• What is needed: Quote exactly, and only, the lines of the material below from the line with "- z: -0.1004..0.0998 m" through the line with "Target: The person".
──────── Exercise data
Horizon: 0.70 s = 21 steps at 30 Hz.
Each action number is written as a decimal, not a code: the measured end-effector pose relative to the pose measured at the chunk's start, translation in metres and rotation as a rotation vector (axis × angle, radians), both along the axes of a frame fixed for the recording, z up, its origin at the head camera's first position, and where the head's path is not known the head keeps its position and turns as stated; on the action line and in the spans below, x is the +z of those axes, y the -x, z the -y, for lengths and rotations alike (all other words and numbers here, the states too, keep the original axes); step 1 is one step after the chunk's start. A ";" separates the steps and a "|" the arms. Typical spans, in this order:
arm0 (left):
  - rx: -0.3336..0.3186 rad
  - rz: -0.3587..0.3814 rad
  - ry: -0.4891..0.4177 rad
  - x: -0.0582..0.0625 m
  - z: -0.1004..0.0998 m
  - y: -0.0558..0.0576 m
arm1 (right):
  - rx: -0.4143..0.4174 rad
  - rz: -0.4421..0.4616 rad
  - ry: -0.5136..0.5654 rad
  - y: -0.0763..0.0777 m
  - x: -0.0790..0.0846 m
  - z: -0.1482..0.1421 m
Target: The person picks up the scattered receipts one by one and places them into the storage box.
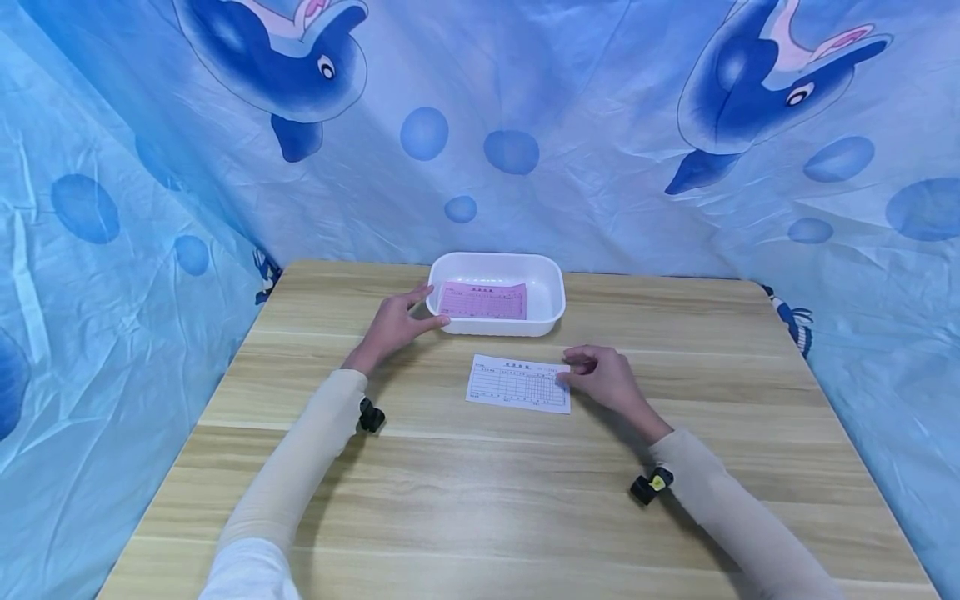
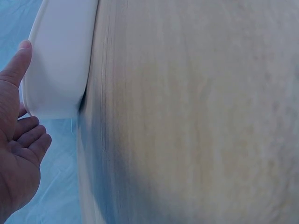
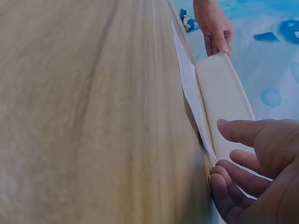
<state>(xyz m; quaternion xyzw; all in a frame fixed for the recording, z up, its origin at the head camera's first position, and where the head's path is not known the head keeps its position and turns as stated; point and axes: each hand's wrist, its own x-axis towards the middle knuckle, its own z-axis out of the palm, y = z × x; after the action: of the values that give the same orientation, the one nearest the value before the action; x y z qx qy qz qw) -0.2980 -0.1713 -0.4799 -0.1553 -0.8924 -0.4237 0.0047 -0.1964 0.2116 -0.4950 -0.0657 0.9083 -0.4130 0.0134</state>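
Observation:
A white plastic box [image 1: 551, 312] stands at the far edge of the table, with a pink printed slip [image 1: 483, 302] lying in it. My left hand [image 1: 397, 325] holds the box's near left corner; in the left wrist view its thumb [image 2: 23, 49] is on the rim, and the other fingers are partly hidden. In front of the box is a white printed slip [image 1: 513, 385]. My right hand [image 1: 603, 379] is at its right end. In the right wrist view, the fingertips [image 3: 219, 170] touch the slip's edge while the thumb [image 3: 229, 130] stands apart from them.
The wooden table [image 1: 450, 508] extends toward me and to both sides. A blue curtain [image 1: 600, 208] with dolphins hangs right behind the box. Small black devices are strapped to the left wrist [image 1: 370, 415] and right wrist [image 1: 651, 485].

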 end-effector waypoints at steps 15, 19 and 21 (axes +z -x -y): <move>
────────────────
• Answer section:
  - z: -0.1004..0.0998 m
  - y: -0.0558..0.0576 m
arm1 (right):
  - rx: -0.4143..0.4174 rad
  - rz: -0.4421..0.4616 rad
  - ry: -0.5136..0.5654 rad
  - y: -0.0763..0.0777 m
  - x: -0.0790..0.0846 m
  - z: -0.1482..0.1421 m
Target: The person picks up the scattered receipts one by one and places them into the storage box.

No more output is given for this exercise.